I The Sound Mechanisms1

DOI: 10.4324/9781315030159-1
1 Cf. in general to the works cf Rousselot, Roudet, Poirot, Passy, Sweet, Jespersen, E. Wheeler, Scripture, ViĂŤtor, Gutzmann, Sievers, Trautmann.
Bysound we mean the effect produced upon the ear by certain vibrations. In speech, the vibrations are produced by the vocal apparatus of the speaker. The science of sounds in language, otherwise called Phonetics, ought then to comprise three sections, devoted respectively to the study of the production, transmission, and reception of sound. The production and reception are phenomena of equal importance in language, since, in order that language may arise, there must be at least two people in communication and the spoken word must be intended to be heard. The reception of sound, also called audition, likewise plays an important part in linguistic changes; it is by means of the ear that each speaker acquires and establishes his phonetic system. Theoretically we cannot give audition too great a place in the study of language.
Nevertheless, phonetics has long been practically limited to the study of the production of sound.

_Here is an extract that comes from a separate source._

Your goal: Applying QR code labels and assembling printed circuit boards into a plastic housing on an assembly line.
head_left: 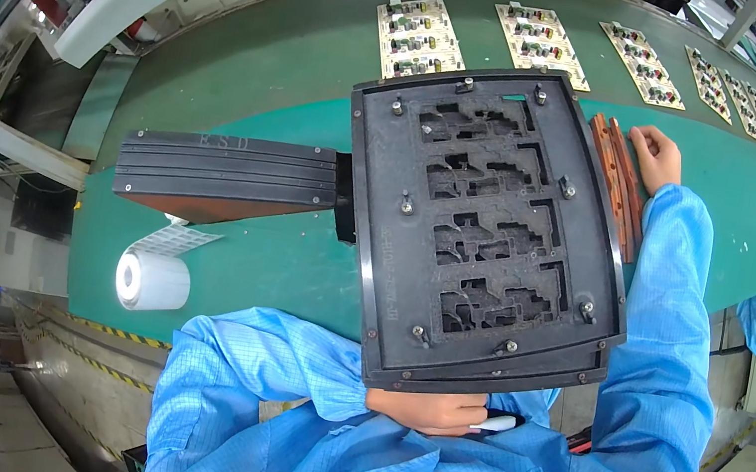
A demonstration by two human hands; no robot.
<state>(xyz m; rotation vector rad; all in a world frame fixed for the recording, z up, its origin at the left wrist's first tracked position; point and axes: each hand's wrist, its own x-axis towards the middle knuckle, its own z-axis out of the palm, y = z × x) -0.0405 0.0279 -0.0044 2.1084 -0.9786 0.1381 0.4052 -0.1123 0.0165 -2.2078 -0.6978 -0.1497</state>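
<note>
Filling the centre of the frame, a large dark fixture plate [485, 230] is held up tilted toward the camera, above the green table [269, 106]. It looks like a rigid, matt black composite slab with rounded corners, four rows of irregular cut-out pockets, and small metal screws and clips dotted round its rim. By its thickness and hardware it is probably fairly heavy and quite stiff, not slippery, with edges that could chip if knocked; the plain border strips look like the safest places to take hold, away from the thin webs between pockets. The left hand [428, 410], at lower centre, grips the plate's bottom edge, its fingers closed round that edge; a small white object [495, 422] shows just beside that hand, and whether it is held there cannot be told. The right hand [657, 156], in the upper right, rests on a stack of reddish-brown slotted bars [618, 182] lying on the table just beside the plate's right edge; its fingers are curled on the bars, though a firm clamp cannot be made out. Both sleeves are light blue gridded cloth. A long black ribbed rail [227, 174] lies at left, a white label roll [152, 280] at lower left, and pale circuit board panels [418, 36] run along the top.
</note>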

Linguists hardly concern themselves with audition, but hand over that study to the physiologists. This limitation is justifiable. With regard to language, the auditory images received by the listener are of value only in so far as he is capable of transforming them into motor images, so that he may in his turn become the speaker. In other words, the listener must potentially possess what the speaker has transmitted into action. This it is that conditions language. Hence phonetics may ignore the auditory side of language, since when two persons converse in the same language audition presupposes the existence of an equal capacity for phonation on both sides. These are simply two aspects of the same function whose limits are identical. A careful study of the nerve centres would, undoubtedly, enable us to distinguish them; but such an analysis does not fall within the domain of phonetics.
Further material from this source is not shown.